→ **Exercise details**
Retype, word for word, each line between the lines holding "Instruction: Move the" and "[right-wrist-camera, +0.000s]", inclusive, and leave the rest of the data alone.

[[ Records supplied open ]]

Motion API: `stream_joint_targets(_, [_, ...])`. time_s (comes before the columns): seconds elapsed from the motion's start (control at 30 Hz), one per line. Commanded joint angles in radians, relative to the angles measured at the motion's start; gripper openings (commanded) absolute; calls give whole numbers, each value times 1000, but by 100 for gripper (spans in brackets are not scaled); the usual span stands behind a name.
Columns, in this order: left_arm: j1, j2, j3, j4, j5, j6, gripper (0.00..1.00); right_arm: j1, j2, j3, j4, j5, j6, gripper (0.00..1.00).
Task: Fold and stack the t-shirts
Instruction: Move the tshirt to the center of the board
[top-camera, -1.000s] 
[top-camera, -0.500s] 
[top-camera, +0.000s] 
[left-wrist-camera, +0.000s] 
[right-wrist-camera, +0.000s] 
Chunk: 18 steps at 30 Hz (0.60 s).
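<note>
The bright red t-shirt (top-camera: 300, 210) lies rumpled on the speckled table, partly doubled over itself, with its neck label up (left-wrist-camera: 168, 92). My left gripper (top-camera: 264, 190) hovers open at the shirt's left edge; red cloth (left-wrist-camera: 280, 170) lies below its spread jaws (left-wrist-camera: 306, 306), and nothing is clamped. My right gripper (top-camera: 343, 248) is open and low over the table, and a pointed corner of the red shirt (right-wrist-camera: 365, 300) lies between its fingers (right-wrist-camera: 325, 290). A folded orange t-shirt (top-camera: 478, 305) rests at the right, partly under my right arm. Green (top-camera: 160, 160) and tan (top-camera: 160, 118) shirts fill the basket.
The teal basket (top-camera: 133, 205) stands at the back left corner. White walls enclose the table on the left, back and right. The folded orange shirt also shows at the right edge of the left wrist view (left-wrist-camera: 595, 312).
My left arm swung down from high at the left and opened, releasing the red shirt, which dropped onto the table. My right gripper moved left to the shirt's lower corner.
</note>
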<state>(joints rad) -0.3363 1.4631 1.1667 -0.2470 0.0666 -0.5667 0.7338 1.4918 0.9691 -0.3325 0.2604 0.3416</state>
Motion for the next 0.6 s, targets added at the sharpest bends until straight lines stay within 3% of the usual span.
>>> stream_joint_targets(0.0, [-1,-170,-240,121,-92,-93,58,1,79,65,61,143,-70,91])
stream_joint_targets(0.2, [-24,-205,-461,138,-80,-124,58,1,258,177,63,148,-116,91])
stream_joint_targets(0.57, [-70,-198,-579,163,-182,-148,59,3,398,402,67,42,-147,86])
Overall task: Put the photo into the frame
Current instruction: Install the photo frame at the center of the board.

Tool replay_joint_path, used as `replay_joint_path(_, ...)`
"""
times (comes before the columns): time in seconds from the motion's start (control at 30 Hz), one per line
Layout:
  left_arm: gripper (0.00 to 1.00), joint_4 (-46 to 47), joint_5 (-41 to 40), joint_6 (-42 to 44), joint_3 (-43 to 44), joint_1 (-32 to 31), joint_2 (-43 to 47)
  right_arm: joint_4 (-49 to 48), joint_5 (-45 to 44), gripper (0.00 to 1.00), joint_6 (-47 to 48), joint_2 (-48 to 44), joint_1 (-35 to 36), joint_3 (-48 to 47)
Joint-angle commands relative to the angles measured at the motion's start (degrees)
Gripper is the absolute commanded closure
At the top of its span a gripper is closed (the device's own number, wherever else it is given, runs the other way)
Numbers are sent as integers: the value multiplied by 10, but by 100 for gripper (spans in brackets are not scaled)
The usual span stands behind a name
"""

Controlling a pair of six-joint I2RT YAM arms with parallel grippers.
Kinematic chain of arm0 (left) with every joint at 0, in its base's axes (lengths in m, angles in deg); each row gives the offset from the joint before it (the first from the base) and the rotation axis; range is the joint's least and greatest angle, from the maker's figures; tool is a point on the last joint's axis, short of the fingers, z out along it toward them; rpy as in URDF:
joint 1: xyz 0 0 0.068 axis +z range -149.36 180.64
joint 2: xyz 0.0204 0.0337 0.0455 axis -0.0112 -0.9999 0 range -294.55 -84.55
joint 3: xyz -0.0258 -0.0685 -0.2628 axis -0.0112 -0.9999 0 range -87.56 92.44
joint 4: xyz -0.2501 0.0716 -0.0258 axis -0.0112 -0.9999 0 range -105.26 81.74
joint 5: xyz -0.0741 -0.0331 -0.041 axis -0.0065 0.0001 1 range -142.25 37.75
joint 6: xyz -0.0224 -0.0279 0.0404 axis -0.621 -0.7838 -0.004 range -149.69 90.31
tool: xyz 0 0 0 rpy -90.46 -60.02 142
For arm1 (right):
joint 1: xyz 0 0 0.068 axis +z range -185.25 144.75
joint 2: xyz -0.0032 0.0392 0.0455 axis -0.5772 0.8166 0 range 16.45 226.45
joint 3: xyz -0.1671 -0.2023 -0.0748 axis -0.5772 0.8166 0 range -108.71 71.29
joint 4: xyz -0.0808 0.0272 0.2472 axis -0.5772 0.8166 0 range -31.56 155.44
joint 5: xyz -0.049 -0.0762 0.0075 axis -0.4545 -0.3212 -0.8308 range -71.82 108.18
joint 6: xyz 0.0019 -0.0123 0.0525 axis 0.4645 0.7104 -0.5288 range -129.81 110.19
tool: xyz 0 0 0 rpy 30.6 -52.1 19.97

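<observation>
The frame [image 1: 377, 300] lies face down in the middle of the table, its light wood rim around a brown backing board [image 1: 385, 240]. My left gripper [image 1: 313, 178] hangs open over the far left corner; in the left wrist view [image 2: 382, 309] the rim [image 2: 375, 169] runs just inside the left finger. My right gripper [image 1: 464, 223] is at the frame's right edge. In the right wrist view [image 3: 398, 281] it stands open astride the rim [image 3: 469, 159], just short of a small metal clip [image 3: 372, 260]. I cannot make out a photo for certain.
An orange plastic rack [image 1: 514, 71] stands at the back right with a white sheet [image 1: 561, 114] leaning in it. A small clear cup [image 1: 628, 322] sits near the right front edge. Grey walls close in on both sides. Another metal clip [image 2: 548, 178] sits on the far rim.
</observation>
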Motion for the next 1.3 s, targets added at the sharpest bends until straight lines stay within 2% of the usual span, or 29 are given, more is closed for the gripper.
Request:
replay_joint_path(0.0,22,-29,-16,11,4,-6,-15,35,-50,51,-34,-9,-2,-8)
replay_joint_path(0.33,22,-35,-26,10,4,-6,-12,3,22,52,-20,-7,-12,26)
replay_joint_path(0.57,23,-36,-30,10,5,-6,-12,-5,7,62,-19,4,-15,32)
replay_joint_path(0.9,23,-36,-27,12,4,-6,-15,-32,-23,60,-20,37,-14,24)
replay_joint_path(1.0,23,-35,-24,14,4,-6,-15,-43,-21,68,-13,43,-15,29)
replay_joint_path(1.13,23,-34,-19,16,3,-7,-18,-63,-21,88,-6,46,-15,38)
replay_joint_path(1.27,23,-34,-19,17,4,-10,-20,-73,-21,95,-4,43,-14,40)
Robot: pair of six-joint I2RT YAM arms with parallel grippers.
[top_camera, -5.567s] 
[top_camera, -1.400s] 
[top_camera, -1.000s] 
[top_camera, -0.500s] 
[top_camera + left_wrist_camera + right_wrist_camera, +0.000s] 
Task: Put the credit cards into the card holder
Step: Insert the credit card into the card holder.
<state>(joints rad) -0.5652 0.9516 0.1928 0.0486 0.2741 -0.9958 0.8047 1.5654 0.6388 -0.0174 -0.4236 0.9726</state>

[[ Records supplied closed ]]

→ **Answer box**
Instruction: Move the tshirt to the center of the board
[top-camera, -1.000s] 
[top-camera, -0.500s] 
[top-camera, +0.000s] 
[left-wrist-camera, +0.000s] 
[right-wrist-camera, +0.000s] 

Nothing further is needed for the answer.